== Task material

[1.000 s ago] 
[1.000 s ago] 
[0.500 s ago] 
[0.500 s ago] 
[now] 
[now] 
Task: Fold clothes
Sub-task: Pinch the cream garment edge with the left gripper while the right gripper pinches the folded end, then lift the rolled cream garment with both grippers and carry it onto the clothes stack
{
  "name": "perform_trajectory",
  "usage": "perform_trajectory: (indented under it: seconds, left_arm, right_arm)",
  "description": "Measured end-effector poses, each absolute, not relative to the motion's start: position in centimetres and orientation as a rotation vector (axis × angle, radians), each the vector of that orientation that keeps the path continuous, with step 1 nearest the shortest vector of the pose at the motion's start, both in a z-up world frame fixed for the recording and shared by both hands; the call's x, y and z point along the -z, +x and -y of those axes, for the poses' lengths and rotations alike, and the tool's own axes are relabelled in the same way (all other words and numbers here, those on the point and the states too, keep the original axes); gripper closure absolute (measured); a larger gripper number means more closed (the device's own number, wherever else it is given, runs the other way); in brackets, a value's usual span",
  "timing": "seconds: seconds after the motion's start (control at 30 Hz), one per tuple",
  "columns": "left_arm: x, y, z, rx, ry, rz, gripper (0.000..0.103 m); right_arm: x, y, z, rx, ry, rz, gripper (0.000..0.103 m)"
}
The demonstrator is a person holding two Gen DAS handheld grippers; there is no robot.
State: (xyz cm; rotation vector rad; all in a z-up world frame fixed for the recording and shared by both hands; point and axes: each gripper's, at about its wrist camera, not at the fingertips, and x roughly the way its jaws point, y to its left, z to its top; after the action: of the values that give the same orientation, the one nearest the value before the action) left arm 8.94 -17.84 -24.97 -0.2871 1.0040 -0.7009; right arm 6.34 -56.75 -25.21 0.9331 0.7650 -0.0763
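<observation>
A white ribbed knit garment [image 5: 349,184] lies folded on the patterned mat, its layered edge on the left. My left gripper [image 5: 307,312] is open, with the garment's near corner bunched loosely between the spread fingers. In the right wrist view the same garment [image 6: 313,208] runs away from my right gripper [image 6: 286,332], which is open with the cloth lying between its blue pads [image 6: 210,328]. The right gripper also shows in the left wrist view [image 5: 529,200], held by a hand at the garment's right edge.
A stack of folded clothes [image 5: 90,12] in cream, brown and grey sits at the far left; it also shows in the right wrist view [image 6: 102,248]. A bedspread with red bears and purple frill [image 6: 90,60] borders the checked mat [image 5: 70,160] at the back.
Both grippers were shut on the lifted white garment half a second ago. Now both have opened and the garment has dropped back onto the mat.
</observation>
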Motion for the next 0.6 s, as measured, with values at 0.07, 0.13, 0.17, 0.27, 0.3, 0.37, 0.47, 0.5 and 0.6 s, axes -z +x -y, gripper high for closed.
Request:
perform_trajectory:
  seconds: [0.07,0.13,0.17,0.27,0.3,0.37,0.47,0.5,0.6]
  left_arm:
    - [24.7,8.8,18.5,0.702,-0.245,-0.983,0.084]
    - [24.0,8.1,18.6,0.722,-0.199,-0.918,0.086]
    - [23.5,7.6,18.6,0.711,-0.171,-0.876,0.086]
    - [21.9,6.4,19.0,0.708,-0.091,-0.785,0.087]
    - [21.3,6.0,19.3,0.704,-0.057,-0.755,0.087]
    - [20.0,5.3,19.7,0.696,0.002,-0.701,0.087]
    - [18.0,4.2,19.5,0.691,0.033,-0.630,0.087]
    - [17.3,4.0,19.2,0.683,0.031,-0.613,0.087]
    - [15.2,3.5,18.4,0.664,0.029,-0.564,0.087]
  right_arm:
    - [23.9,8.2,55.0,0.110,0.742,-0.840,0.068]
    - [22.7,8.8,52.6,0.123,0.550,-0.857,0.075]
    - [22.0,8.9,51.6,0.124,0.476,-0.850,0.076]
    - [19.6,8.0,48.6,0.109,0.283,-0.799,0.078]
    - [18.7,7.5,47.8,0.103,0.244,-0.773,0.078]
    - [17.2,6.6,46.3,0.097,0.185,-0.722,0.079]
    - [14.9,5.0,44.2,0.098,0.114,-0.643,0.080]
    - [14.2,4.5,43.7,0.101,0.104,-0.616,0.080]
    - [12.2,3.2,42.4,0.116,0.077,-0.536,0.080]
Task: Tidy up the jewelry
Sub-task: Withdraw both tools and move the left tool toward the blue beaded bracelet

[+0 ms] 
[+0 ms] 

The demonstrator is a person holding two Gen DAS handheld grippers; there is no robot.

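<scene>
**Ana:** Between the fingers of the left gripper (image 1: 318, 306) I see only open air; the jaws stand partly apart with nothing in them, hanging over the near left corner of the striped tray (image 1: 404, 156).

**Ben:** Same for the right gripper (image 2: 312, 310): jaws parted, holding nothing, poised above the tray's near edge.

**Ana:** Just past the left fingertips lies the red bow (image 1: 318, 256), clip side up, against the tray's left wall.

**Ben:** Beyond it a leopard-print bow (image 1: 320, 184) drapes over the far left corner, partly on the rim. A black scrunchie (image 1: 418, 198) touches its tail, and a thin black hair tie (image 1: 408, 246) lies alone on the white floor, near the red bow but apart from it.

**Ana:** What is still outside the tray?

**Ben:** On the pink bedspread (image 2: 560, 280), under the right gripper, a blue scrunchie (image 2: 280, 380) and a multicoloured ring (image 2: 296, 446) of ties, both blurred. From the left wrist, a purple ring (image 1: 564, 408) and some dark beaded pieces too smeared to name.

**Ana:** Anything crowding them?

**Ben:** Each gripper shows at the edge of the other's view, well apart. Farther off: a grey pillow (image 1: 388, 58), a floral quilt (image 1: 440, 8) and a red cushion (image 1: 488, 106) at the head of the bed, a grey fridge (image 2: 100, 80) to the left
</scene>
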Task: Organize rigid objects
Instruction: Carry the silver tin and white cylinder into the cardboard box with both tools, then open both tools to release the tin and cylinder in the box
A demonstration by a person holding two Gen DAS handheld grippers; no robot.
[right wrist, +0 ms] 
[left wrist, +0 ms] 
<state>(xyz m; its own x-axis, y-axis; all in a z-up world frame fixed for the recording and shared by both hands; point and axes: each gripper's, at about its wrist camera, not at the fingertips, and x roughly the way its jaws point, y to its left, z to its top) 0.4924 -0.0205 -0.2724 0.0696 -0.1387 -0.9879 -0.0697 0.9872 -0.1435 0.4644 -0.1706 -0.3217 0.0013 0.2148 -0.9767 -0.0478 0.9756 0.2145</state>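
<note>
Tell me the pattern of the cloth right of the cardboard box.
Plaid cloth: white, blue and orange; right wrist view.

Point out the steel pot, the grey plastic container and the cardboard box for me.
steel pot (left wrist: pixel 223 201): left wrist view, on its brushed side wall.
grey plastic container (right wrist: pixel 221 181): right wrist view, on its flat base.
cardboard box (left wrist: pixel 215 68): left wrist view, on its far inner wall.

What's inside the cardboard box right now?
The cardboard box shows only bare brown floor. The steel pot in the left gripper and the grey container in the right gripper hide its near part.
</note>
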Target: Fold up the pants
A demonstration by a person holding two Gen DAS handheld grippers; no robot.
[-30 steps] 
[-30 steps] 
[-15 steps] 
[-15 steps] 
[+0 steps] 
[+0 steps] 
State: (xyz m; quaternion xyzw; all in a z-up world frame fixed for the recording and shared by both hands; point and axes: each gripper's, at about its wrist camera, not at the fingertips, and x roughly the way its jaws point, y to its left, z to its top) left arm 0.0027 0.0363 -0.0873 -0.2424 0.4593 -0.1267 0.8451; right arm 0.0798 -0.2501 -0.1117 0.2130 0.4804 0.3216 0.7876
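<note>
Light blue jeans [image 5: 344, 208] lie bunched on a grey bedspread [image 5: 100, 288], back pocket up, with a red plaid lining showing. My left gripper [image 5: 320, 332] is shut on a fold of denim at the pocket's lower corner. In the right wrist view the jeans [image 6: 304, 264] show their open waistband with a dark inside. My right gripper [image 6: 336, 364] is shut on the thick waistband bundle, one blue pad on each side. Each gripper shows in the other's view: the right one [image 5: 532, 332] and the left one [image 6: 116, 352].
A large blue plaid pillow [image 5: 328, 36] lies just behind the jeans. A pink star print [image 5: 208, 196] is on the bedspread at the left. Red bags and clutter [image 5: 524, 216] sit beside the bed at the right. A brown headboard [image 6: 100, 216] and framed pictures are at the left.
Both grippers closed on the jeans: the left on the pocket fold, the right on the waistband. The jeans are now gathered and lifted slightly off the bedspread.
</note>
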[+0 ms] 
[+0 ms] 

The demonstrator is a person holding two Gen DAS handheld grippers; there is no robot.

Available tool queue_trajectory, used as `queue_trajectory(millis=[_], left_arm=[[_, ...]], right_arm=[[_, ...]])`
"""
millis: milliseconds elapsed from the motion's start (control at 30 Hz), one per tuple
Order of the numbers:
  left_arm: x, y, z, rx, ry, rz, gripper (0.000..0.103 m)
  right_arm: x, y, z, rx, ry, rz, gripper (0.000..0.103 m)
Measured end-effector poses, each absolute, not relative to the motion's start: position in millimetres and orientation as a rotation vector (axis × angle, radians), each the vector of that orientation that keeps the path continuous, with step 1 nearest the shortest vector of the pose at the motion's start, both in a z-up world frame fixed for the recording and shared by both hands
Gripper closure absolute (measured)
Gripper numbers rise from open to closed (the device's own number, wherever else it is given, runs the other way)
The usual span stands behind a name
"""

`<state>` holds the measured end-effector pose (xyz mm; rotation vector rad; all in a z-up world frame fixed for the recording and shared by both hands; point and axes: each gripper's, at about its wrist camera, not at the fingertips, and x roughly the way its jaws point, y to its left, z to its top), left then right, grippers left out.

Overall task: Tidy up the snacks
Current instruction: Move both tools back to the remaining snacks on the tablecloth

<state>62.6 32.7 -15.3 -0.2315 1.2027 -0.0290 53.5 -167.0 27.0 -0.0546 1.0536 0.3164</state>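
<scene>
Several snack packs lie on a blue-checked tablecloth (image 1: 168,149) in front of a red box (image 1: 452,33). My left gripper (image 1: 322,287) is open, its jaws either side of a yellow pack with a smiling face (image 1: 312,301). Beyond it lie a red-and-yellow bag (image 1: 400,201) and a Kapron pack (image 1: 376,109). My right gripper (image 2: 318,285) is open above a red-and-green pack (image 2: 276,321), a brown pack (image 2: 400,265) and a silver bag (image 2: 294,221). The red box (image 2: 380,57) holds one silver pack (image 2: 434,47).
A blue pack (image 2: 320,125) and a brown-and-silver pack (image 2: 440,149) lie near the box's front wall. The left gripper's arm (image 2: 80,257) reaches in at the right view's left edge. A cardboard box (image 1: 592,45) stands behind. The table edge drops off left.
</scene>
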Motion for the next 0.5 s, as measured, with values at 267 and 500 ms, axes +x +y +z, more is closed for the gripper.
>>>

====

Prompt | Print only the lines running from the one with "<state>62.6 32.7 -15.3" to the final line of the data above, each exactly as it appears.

Solution |
<state>62.6 32.7 -15.3 -0.2315 1.2027 -0.0290 53.5 -167.0 27.0 -0.0546 1.0536 0.3164</state>
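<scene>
Several snack packs lie on a blue-checked tablecloth (image 1: 168,149) in front of a red box (image 1: 452,33). My left gripper (image 1: 322,287) is open, its jaws either side of a yellow pack with a smiling face (image 1: 312,301). Beyond it lie a red-and-yellow bag (image 1: 400,201) and a Kapron pack (image 1: 376,109). My right gripper (image 2: 318,285) is open above a red-and-green pack (image 2: 276,321), a brown pack (image 2: 400,265) and a silver bag (image 2: 294,221). The red box (image 2: 380,57) holds one silver pack (image 2: 434,47).
A blue pack (image 2: 320,125) and a brown-and-silver pack (image 2: 440,149) lie near the box's front wall. The left gripper's arm (image 2: 80,257) reaches in at the right view's left edge. A cardboard box (image 1: 592,45) stands behind. The table edge drops off left.
</scene>
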Motion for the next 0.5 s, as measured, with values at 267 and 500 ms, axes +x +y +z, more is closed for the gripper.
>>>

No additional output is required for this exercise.